On the night of October 10, 2025, at precisely 20:50 UTC, President Donald Trump posted on Truth Social that his administration would impose a 100 percent tariff on all Chinese imports. Within minutes, prices across the digital-asset space collapsed in unison. By the time the dust settled the next day, $19.1 billion worth of leveraged positions had been liquidated, the largest wipeout in crypto history.
But what began as another episode of political volatility soon morphed into something else entirely. Buried in the data of Hyperliquid, a fully on-chain derivatives exchange where every trade is visible, investigators uncovered a position so perfectly timed it seemed impossible to be mere luck: a $1.1 billion levered short bet spread across Bitcoin and Ether perpetual contracts, opened 30 hours before Trump’s post and closed almost immediately afterward for more than $150 million in profit.
A Trade Too Perfect
The story begins on October 9 at 16:39 UTC, when a crypto wallet transferred about $80 million into a Hyperliquid trading account. According to blockchain analytics platform Arkham (via X), this account then opened a large Bitcoin short position worth roughly $420 million. Over the next several hours, the position expanded to 3,600 BTC.
In the early morning of October 10, the same wallet sent $30 million more to another Hyperliquid address, which promptly opened short positions on Ether. By 15:30 UTC, the whale was short 6,200 BTC worth $735M and 91,000 ETH worth 380 million, already showing an unrealised profit north of $27 million according to Lookonchain on X.
Then came the final push. Just an hour before Trump’s tariff announcement, at 20:50, the whale reportedly increased its exposure once again, and, according to investigator Coffeezilla @coffeebreak_YT on X, even added 200 BTC to its short one minute before the announcement went live.

Source: Coffeezilla on X showing the whale’s transaction just before the crash
At 20:50, Trump posted on Truth Social, he published the news of a 100% tariff on China, which he argued took an “extraordinarily aggressive position on trade in sending an extremely hostile letter to the world”.
When the news hit, markets plunged. Within an hour, the whale had closed almost all its Ether shorts and 90% of its Bitcoin shorts, wiring most of the proceeds, a little over 250 USDC million, back to the original funding wallet. The remaining 10 million USDC from the 150 million realised profit was left on the wallet short on Bitcoin as margin for the remaining position.

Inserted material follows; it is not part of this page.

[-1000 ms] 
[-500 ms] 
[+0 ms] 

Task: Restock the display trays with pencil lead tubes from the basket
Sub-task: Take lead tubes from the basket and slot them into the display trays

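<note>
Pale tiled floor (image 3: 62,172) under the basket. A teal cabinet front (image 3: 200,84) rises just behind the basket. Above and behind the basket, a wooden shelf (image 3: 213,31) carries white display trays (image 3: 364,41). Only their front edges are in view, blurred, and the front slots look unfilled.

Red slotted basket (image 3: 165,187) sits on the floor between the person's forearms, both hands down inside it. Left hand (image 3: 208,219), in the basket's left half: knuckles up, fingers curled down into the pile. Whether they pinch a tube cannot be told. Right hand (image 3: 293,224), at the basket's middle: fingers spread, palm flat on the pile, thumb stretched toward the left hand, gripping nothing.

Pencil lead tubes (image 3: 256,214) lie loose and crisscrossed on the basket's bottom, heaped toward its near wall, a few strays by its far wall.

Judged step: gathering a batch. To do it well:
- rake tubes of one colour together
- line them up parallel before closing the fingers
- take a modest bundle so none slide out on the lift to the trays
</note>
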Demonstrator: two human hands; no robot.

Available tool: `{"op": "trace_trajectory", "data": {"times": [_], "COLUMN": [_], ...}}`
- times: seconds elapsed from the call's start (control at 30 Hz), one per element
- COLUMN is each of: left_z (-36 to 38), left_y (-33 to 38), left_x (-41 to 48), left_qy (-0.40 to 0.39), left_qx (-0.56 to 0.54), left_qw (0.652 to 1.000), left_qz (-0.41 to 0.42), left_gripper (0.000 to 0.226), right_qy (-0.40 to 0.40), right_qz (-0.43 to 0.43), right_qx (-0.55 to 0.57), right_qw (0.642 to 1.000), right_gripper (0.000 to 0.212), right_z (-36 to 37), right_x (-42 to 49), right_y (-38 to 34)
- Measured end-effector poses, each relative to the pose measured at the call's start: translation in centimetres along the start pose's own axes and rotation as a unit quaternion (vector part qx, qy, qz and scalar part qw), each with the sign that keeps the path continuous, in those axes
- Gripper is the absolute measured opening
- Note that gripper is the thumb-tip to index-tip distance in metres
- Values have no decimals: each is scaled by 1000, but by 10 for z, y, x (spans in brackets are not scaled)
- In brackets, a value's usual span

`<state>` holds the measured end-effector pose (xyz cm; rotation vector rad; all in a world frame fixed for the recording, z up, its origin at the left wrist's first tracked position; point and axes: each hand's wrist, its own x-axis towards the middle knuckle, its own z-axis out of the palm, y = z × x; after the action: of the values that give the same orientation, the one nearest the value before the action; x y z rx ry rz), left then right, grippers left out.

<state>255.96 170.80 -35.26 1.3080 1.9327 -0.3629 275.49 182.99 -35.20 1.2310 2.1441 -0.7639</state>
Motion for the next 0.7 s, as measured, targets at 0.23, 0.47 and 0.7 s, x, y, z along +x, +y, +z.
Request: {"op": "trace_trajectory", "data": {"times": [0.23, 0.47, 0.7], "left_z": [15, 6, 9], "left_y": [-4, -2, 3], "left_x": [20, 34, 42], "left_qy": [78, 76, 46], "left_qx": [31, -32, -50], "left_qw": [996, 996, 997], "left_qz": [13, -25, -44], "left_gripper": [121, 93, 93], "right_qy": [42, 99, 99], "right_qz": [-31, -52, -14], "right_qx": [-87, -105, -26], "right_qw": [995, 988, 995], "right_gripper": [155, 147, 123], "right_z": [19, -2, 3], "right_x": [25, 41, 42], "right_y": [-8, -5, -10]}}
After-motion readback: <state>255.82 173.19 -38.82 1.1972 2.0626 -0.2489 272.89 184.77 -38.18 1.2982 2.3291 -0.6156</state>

It was a perfectly timed move, almost too perfect, some might say.

Source: The Kobeissi Letter @Kobeissiletter on X
Enter the Detectives of X
It didn’t take long for the internet’s on-chain detectives to take notice. Among them was the pseudonymous researcher Eye (@eyeonchains on X), who began posting a trail of wallet addresses that appeared to be linked to the whale.
On October 11, Eye reported that one of the addresses involved in the short trades transferred $40,000 USDT in September to Garrett Jin, the former CEO of BitForex, a crypto exchange that collapsed in 2024 amid fraud investigations and a rumoured $57 million exit scam.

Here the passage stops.